Looks like they all get scrambled to me.


----------



## Stefan (Nov 30, 2011)

Radu said:


> U R B' L U u l, which actually comes from U R B' L U u b2 l r2 which obviously is the same.


 
Not at all obvious to me, can you explain how that is the same and what you mean with "comes from"?


----------



## vcuber13 (Nov 30, 2011)

i think hes saying he doesnt understand why there is a 1/3 chance that a tip will be solved


----------



## Radu (Nov 30, 2011)

Stefan said:


> Not at all obvious to me, can you explain how that is the same and what you mean with "comes from"?


Sorry Stefan, you're right...I intended to say b3 and r3. I will just edit.

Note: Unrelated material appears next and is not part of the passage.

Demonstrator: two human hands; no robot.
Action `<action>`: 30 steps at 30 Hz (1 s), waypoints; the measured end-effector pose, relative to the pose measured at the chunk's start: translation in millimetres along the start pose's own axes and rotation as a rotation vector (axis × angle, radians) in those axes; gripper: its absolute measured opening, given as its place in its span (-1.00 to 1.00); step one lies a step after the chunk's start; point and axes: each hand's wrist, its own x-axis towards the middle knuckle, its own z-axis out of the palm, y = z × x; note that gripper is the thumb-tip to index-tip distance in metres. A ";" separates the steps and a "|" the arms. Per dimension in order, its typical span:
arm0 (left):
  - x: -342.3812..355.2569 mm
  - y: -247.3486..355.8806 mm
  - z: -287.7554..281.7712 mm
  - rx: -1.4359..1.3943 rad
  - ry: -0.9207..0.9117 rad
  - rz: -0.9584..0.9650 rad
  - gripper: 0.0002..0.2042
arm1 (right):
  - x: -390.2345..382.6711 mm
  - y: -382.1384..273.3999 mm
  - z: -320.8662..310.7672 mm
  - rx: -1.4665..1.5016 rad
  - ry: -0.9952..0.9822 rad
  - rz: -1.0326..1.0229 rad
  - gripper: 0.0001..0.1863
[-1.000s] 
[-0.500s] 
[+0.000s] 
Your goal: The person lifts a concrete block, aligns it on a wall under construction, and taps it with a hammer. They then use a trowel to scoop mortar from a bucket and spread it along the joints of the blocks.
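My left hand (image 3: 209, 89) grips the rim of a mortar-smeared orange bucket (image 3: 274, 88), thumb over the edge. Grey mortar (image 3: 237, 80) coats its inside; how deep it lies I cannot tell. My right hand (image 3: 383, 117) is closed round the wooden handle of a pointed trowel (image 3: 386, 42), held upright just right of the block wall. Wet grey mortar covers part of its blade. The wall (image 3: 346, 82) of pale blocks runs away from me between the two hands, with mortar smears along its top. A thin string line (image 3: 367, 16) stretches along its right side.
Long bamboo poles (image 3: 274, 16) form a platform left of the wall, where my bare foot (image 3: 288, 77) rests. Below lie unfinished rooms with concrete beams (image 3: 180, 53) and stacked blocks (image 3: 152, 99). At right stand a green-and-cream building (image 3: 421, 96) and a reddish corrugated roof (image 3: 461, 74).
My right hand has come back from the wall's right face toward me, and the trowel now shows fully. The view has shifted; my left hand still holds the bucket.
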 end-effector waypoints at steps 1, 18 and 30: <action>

@kirjava - that code is interesting and should pretty much clear up everything. I'm not that good of a programmer, but does it clearly result everything gets scrambled or he randomly chooses between all 4 tips? So there can be 4 scrambled or none.?


----------



## vcuber13 (Nov 30, 2011)

i believe it generates a random number (1-3) for each of the tips and for example for the u tip, 1 is u 2 is u' and 3 is nothing.


----------



## Kirjava (Dec 1, 2011)

Radu said:


> @kirjava - that code is interesting and should pretty much clear up everything. I'm not that good of a programmer, but does it clearly result everything gets scrambled or he randomly chooses between all 4 tips? So there can be 4 scrambled or none.?


 
Everything is scrambled. This entire thread is based upon an assumption you made that was wrong.


----------



## Brunito (Dec 1, 2011)

Tim i dont think you have to say byebye to sub4avgs cause i think Odder Oka and Me and maybe some other pyrmainxer can do sub4 avg 100 with only 4tip  it is not that hard i think


----------



## Carrot (Dec 1, 2011)

Brunito said:


> Tim i dont think you have to say byebye to sub4avgs cause i think Odder Oka and Me and maybe some other pyrmainxer can do sub4 avg 100 with only 4tip  it is not that hard i think


 
I guess I can just edit the scrambler and then do an avg100 and see what happens ;D


----------



## Tim Major (Dec 1, 2011)

Brunito said:


> Tim i dont think you have to say byebye to sub4avgs cause i think Odder Oka and Me and maybe some other pyrmainxer can do sub4 avg 100 with only 4tip  it is not that hard i think


 
I remember at WC when us 4 were cubing (or minxing) and we were timing just 4 tips. The times were over a second. The average amount of tips is 2, so adding 2 more would add roughly .5s.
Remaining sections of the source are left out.